Could you output the listing that follows exactly, without its images?

———

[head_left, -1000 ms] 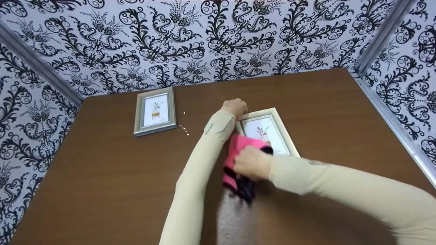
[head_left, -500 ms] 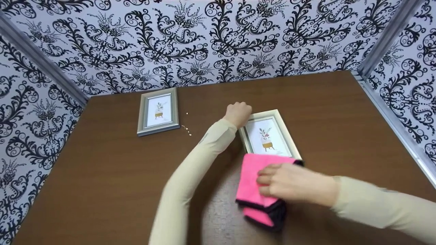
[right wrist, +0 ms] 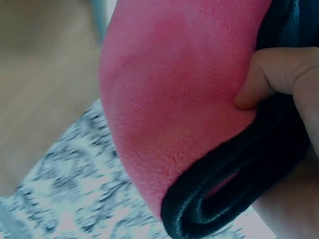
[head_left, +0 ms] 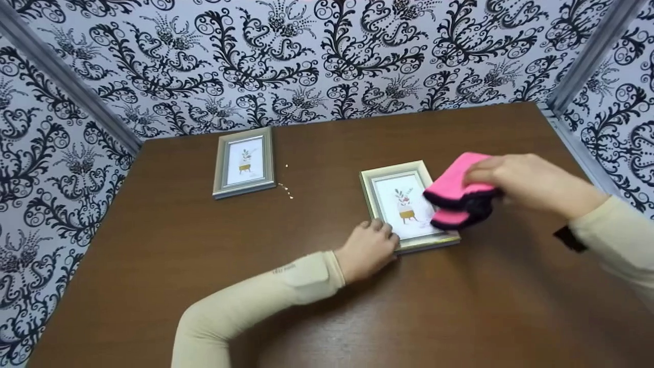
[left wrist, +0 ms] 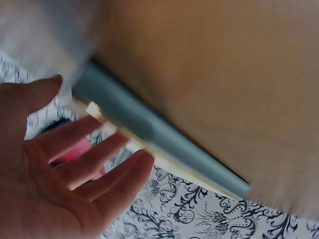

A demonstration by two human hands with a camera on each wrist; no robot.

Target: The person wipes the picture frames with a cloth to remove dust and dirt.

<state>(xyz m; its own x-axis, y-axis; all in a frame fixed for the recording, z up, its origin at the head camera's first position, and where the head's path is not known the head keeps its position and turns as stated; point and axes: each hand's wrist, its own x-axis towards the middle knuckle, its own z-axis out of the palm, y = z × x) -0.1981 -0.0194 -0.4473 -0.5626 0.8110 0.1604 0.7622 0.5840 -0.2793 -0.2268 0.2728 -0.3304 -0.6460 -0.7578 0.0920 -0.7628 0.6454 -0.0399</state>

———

Solution:
[head_left, -1000 ms] 
[head_left, -500 ms] 
[right wrist, +0 ms] 
[head_left, +0 ms] 
[left wrist, +0 ms] 

A demonstration by two human hands with a camera on each wrist; no robot.

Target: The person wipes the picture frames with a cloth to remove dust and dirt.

<state>(xyz m; its own x-axis, y-axis; all in a frame fixed for the recording, z up, its origin at the head camera's first position, and where the head's path is not known the head keeps its position and turns as stated; point and axes: each hand's wrist, its own x-axis towards the middle knuckle, its own z-axis out of the palm, y = z × x) -0.1981 -0.0194 -0.4473 -0.5626 0.8110 0.1604 0.7622 0.5840 -0.2793 -0.2268 0.2728 -0.3304 -0.6460 -0.7578 0.0920 -0.7628 0.6454 -0.0399</state>

Nothing else is part of this output.